• THE TASK:
When you copy the listing, skip the images and return each line verbatim.

• DATA SHOWN:
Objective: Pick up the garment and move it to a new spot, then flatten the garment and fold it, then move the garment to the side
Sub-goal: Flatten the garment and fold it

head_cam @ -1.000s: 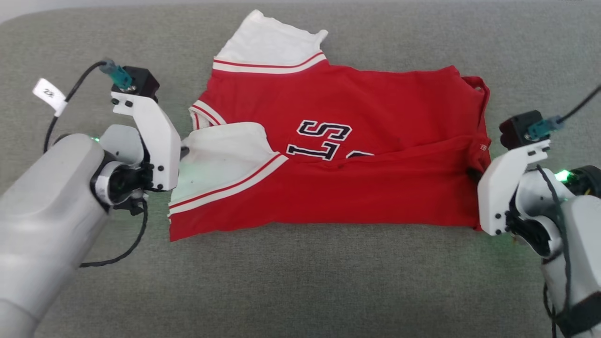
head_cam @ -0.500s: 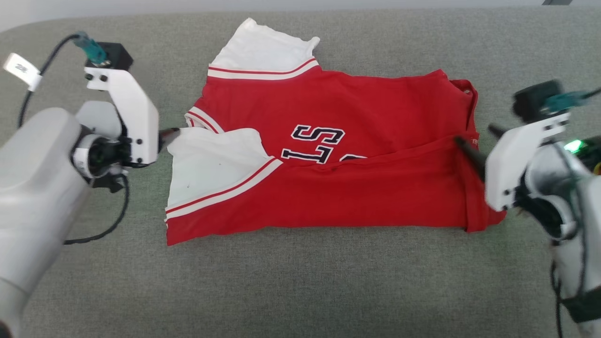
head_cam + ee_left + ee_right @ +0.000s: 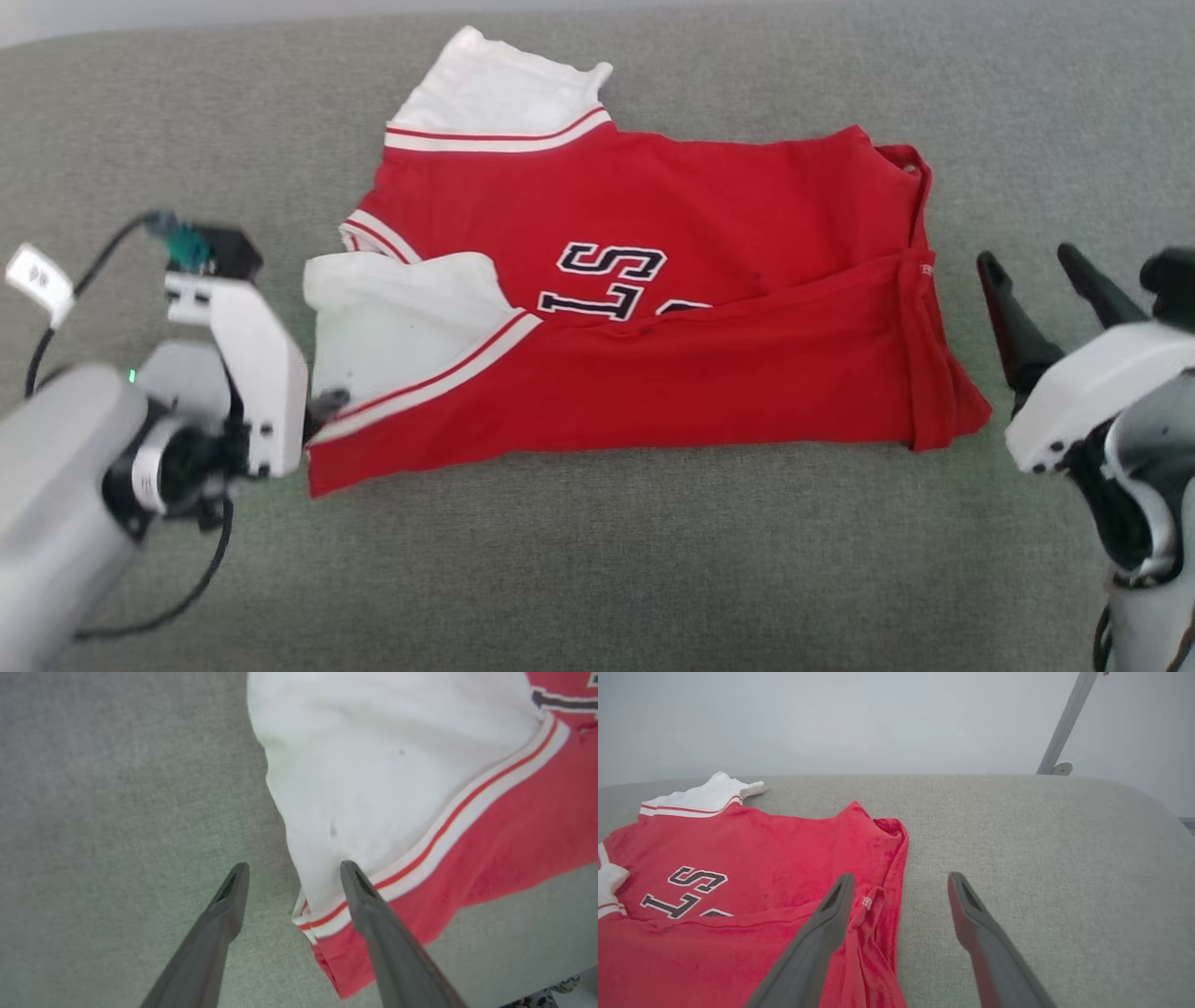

• THE ANSWER:
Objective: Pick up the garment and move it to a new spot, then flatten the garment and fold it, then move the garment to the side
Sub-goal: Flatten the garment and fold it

head_cam @ -1.000s: 
head_cam @ -0.500s: 
head_cam + ee_left + ee_right @ +0.000s: 

No further output is given for this exercise.